The 17th Century destruction and takeover of Tāranātha’s monastery, texts and incarnation recognition by the 5th Dalai Lama/Gelug
In 1642, eight years after Tāranātha’s death, an alliance of Mongol armies led by Gushri Khan violently overthrew and defeated the U-Tsang rulers and enthroned the Fifth Dalai Lama. According to most historical accounts, in the year 1650, the Fifth Dalai Lama sealed and banned the study of Jo-nang Empty-of-Other texts, prohibiting the printing of such texts throughout Tibet. Then in 1658, the Jonang rTag-brtan-dam-chos-gling Monastery (built by Tāranātha near the original site of Jonang) was forcibly converted into a Ge-lugs Monastery — officially initiating the demise of the Jonangpa in U-Tsang. The carving of the blocks came to an end, the printing of impressions from the blocks stopped, and the recognition of the re-embodiment of the Jonang Jetsun prohibited. All of the Jonang monasteries and hermitages in central Tibet were seized and the remaining Jonang masters in the area began an exodus to previously established monasteries in the remote regions of Tibet. This did not only happen to Jonang either. As the 17th Karmapa also recently taught, many Karma Kagyu monasteries established by the 8th Karmapa and previous Karmapas, were confiscated and taken over by the Gelugpa or destroyed/ruined, for more on that teaching see here.
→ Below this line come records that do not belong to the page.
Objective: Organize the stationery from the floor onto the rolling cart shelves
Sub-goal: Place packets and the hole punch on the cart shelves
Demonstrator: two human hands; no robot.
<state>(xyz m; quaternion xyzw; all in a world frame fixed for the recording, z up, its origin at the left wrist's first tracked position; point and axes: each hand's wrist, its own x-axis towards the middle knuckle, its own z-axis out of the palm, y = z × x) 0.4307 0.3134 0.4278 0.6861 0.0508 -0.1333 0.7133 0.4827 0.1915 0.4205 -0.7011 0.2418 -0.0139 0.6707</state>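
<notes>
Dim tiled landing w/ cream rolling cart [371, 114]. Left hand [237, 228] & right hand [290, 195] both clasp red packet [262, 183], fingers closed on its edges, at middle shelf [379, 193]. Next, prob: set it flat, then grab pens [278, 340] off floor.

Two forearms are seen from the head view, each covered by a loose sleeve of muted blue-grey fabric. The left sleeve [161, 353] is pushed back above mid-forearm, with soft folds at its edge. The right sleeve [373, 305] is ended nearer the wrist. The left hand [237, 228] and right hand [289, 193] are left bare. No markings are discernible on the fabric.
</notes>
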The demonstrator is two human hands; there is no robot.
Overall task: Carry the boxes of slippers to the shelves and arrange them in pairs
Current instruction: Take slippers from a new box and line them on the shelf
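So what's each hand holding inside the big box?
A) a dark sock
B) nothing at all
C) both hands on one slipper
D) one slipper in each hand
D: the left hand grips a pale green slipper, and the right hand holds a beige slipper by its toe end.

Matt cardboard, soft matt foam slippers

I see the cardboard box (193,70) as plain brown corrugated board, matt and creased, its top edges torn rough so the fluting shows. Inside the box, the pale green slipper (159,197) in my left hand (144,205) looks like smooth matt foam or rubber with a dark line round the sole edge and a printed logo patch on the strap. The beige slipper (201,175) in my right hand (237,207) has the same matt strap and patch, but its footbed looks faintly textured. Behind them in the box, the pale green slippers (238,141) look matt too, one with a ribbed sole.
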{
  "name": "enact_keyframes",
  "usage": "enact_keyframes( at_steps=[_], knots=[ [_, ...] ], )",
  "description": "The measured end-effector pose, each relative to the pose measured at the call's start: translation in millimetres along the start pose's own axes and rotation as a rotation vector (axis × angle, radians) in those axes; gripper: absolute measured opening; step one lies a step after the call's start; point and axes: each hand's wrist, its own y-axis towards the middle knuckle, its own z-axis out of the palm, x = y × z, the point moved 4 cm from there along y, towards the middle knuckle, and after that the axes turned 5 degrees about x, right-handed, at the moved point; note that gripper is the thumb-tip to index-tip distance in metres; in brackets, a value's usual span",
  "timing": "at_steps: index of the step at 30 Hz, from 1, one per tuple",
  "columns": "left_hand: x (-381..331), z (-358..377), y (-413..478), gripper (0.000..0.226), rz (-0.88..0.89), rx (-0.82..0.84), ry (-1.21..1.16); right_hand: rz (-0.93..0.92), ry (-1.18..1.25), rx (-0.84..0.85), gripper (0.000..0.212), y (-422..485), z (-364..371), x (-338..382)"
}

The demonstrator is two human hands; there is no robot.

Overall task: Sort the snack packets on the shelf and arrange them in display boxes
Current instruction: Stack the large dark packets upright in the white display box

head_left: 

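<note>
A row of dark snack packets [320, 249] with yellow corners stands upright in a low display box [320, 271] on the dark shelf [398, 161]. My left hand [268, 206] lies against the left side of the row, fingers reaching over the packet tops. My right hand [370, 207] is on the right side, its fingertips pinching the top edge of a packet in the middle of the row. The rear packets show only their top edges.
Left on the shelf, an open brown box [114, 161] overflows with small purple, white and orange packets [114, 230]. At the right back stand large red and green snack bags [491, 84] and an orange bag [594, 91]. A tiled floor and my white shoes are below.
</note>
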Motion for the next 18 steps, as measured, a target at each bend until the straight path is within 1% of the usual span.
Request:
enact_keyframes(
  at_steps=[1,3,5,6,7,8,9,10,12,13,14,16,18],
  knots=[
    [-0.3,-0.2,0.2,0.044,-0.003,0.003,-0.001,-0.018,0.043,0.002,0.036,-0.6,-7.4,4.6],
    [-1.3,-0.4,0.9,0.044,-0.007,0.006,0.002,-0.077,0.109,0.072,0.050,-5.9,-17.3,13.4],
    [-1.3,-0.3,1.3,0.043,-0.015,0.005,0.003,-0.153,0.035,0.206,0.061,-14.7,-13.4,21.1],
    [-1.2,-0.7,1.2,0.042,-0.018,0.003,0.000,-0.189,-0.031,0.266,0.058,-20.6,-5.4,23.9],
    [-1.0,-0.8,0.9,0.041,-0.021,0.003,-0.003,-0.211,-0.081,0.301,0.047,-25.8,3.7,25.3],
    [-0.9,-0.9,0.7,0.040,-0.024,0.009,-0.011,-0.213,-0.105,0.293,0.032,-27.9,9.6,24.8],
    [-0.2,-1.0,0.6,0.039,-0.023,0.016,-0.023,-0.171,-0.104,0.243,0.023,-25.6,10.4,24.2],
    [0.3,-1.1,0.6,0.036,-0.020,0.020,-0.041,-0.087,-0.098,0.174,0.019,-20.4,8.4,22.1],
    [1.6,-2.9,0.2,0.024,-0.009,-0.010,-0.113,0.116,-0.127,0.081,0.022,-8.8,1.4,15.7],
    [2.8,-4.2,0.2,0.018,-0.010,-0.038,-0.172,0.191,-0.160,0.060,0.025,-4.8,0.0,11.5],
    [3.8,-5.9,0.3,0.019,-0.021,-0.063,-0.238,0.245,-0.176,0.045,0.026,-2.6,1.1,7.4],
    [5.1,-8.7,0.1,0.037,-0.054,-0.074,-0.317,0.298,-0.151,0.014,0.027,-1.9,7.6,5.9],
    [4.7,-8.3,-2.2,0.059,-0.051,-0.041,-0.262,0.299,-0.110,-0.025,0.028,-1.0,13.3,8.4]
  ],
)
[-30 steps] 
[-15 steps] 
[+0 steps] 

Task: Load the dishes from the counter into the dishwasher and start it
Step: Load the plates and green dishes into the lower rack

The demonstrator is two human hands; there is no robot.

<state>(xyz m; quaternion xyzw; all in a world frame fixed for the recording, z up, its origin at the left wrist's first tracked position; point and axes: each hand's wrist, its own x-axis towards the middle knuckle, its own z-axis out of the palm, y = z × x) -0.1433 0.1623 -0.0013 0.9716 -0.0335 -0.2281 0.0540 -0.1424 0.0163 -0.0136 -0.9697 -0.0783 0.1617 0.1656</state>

And as I recently wrote about here, his reincarnation recognition was taken over by the Dalai Lamas, into the Jetsun Khalka Dampa lineage, a lineage that is not recognised by the Jonang lineage in Tibet and which they have no say or participation in. Thus it is hoped that this project also helps to restore and promote his life and works to their deserved place.